> [TASK GOAL] Copy each line below that contains "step".

> [DATA SHOWN]

'''

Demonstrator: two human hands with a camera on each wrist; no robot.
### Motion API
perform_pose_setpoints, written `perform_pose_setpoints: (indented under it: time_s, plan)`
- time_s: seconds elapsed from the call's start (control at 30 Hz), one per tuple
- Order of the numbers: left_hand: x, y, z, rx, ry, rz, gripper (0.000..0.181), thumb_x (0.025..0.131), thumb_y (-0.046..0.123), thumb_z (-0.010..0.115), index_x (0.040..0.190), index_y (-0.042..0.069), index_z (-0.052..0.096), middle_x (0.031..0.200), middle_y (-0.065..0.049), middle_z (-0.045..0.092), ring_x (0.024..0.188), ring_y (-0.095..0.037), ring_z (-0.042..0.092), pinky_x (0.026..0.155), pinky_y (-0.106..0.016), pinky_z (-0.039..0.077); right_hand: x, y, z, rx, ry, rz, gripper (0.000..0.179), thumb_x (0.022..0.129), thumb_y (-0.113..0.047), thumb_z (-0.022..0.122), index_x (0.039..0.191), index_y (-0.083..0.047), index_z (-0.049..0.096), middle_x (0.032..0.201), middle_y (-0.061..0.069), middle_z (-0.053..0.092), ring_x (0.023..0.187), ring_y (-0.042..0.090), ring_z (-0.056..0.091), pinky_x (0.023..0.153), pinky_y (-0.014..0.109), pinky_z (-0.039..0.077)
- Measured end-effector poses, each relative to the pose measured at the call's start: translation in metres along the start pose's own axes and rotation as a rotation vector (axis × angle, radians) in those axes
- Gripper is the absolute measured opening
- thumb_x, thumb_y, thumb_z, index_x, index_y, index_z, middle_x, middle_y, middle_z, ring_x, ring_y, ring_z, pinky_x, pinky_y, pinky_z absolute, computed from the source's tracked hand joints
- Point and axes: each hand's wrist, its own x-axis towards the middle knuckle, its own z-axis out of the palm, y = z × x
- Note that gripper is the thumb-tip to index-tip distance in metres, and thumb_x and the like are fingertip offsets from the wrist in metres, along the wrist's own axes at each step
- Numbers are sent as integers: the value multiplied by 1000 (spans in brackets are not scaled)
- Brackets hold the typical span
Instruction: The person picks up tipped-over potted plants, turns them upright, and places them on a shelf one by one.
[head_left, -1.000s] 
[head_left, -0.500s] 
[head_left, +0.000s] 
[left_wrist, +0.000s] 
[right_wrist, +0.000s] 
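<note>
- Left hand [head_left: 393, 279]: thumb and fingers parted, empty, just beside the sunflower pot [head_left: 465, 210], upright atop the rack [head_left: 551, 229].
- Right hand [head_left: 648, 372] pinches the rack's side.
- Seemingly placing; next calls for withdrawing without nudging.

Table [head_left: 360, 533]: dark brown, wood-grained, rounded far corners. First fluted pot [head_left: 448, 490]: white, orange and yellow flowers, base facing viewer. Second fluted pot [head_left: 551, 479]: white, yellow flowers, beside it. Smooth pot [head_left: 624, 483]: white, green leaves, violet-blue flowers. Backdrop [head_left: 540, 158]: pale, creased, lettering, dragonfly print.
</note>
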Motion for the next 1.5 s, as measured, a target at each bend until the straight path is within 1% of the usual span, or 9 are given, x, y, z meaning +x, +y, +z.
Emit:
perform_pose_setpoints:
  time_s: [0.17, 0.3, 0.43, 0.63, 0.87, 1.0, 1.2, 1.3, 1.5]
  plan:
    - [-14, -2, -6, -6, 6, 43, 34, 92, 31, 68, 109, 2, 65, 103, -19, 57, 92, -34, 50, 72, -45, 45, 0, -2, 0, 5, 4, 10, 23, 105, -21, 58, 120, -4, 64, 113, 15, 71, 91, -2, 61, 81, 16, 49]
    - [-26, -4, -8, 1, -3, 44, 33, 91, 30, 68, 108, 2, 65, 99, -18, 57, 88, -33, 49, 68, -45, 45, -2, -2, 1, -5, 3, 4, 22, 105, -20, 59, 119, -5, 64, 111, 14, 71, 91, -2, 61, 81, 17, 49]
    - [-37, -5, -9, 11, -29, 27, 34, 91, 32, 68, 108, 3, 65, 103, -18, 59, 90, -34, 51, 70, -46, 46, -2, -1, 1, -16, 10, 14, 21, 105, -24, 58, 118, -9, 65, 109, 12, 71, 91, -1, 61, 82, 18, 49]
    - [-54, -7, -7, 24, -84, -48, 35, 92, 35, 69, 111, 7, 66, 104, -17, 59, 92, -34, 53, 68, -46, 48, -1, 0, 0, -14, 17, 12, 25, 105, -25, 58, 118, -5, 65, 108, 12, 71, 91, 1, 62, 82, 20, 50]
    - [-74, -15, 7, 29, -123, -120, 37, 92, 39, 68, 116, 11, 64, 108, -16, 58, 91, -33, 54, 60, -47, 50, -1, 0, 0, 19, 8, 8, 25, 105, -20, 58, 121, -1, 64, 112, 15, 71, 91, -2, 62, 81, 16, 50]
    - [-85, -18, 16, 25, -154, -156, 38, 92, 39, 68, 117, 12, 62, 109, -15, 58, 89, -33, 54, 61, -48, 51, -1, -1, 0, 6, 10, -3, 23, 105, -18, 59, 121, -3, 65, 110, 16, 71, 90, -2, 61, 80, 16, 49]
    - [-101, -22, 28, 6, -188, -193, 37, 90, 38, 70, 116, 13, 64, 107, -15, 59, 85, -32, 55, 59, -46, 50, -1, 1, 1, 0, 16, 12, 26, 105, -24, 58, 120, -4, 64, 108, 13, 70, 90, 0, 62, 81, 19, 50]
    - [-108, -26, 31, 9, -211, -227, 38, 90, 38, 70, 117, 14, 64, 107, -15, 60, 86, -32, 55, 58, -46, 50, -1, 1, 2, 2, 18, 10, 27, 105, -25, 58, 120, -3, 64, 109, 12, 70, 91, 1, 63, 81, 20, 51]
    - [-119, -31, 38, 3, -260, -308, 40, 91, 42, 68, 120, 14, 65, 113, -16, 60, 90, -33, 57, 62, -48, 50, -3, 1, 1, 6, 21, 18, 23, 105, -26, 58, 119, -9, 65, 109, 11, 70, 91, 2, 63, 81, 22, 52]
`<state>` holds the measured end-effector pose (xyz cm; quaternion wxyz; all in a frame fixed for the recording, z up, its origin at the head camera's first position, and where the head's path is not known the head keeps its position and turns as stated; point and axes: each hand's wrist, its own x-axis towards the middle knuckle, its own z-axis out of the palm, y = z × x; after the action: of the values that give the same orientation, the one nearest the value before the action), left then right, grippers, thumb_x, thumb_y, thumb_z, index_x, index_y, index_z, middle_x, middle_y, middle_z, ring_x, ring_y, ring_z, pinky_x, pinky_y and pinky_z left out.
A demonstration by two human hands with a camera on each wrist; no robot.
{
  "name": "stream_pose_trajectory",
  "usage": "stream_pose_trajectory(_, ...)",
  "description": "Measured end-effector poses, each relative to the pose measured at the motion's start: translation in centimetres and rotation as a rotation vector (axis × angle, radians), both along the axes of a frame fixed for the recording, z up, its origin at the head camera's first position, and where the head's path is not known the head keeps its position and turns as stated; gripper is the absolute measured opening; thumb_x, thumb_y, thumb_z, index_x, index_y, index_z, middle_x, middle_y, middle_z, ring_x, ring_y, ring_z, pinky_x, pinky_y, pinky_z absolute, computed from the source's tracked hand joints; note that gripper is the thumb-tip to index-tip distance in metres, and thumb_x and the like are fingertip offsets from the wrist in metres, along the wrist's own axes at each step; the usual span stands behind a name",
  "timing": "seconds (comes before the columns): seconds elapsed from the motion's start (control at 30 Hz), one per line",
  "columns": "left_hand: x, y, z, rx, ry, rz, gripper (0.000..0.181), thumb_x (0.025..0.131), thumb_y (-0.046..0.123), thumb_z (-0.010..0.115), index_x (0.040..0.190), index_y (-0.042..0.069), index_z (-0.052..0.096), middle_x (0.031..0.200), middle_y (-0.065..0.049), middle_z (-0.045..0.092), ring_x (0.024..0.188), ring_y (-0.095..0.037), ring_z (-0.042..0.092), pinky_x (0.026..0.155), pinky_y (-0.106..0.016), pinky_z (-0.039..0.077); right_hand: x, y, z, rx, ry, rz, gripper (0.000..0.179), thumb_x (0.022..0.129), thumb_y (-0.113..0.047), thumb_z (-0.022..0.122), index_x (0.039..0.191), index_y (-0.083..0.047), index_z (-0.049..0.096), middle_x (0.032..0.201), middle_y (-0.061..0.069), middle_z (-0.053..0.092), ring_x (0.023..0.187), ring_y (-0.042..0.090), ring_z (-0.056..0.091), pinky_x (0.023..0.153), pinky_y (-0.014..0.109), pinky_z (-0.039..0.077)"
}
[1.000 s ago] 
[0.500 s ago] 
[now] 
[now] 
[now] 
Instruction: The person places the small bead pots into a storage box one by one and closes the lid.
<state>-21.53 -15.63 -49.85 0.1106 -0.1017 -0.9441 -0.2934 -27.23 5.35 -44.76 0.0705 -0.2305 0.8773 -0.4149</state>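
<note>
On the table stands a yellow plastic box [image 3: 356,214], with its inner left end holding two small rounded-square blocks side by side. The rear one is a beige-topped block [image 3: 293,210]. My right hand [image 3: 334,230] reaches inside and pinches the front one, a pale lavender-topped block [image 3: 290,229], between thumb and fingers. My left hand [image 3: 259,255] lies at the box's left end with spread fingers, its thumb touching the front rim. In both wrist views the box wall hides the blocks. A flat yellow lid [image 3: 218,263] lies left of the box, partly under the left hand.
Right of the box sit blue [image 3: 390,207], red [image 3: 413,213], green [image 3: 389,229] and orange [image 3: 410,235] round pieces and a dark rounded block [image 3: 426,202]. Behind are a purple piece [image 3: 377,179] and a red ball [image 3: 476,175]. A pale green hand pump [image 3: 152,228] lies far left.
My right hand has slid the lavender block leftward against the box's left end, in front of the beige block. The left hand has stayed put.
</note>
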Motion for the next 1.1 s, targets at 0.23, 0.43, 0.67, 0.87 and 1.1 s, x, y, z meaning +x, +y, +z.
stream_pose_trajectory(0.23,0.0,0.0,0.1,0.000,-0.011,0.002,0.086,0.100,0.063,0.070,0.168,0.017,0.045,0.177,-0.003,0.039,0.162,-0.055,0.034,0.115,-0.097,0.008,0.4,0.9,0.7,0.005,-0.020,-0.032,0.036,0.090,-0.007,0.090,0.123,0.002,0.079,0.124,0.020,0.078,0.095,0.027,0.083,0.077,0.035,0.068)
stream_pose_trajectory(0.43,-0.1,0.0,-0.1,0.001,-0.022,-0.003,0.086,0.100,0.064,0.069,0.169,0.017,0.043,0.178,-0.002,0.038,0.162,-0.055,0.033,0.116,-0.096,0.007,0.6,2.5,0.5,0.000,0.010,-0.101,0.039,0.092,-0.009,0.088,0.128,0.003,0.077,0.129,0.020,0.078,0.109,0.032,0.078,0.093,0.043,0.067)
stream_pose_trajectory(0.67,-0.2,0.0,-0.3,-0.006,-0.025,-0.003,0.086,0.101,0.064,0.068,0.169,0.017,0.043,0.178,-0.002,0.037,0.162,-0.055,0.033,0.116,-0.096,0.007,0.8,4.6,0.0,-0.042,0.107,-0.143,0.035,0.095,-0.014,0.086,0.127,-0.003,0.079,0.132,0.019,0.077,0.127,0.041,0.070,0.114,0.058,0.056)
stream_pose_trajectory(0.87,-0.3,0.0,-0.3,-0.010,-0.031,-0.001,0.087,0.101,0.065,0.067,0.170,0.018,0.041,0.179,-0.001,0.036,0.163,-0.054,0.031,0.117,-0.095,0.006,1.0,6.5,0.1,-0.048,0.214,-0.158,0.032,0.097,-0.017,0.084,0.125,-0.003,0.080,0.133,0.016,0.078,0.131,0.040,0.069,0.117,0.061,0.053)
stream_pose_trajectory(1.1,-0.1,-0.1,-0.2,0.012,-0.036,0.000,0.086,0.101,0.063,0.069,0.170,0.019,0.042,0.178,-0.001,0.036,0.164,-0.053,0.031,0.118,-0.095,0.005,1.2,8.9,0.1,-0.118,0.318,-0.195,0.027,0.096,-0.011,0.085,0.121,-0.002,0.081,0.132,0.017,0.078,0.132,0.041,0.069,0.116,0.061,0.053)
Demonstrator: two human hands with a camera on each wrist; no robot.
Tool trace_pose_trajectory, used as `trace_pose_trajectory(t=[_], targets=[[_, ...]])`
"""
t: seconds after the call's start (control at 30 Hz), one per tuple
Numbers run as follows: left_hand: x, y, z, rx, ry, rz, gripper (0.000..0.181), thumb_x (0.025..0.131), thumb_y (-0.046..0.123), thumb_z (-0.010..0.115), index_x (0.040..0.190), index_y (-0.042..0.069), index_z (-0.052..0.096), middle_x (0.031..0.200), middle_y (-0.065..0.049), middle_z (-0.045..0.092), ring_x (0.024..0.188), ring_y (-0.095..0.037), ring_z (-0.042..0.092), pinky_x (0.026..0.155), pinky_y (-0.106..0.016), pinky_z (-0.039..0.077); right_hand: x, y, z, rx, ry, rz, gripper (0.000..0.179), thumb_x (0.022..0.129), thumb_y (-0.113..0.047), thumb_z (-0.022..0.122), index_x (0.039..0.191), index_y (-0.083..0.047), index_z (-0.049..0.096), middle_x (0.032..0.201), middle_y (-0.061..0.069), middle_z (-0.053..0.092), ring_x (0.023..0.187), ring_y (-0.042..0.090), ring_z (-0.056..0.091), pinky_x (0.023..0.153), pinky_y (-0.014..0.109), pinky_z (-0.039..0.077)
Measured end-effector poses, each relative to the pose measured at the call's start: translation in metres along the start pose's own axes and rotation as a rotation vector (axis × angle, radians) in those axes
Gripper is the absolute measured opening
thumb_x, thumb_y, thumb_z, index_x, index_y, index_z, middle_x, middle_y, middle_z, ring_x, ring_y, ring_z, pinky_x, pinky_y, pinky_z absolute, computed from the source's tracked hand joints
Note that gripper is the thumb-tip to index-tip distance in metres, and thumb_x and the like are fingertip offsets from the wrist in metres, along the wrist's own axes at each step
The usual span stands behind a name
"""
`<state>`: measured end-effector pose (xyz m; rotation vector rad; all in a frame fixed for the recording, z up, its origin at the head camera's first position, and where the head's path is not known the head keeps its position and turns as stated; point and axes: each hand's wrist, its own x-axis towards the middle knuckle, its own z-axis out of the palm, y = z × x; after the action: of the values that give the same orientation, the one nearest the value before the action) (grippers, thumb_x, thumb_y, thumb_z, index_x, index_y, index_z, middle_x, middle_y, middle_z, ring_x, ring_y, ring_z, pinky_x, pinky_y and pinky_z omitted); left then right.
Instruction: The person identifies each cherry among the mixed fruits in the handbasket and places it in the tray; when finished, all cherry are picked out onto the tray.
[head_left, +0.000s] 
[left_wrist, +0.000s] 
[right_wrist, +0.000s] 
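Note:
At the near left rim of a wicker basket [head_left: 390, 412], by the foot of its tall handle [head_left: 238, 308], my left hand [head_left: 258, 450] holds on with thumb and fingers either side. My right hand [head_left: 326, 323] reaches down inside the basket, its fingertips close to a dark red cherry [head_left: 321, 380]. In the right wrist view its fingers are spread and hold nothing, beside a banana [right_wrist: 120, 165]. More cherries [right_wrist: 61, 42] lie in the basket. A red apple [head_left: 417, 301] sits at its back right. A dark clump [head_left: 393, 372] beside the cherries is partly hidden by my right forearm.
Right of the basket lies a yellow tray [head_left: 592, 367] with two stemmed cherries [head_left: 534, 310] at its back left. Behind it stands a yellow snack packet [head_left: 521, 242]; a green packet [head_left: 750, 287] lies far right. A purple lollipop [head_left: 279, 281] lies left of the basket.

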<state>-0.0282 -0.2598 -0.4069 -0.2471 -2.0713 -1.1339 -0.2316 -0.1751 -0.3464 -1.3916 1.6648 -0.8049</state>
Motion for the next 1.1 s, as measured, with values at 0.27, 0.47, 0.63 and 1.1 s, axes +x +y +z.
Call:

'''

> [TASK RESULT]
- Note that gripper is the thumb-tip to index-tip distance in metres, and thumb_x and the like are fingertip offsets from the wrist in metres, along the wrist's own axes at each step
  "description": "Measured end-effector poses, each relative to the pose measured at the motion's start: translation in centimetres and rotation as a rotation vector (axis × angle, radians), both along the axes of a frame fixed for the recording, z up, its origin at the head camera's first position, and where the head's path is not known the head keeps its position and turns as stated; gripper is the absolute measured opening; thumb_x, thumb_y, thumb_z, index_x, index_y, index_z, middle_x, middle_y, middle_z, ring_x, ring_y, ring_z, pinky_x, pinky_y, pinky_z absolute, computed from the source's tracked hand joints; note that gripper is the thumb-tip to index-tip distance in metres, and thumb_x and the like are fingertip offsets from the wrist in metres, along the wrist's own axes at each step; the usual span stands behind a name",
Note that gripper is the thumb-tip to index-tip distance in metres, and thumb_x and the like are fingertip offsets from the wrist in metres, along the wrist's own axes at each step

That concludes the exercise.